• Data extract
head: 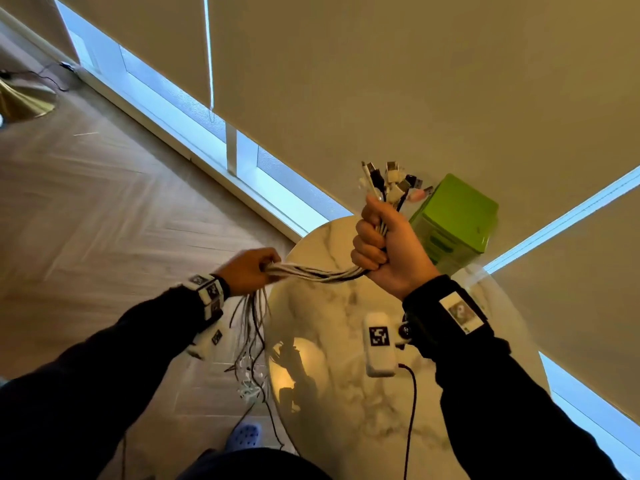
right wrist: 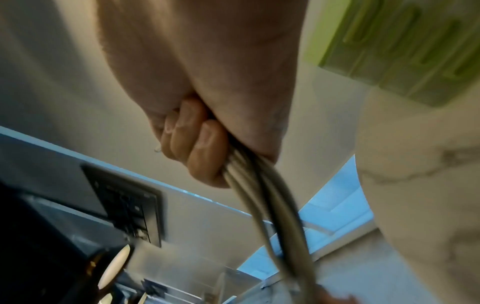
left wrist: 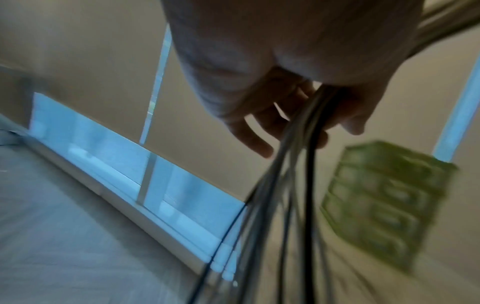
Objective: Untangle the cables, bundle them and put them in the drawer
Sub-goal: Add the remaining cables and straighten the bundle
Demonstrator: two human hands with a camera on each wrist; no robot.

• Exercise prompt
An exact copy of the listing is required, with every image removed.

• Answer below
head: 
right wrist: 
left wrist: 
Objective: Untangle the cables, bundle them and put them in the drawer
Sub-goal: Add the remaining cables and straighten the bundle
Demonstrator: two human hands with a camera on each wrist; no robot.

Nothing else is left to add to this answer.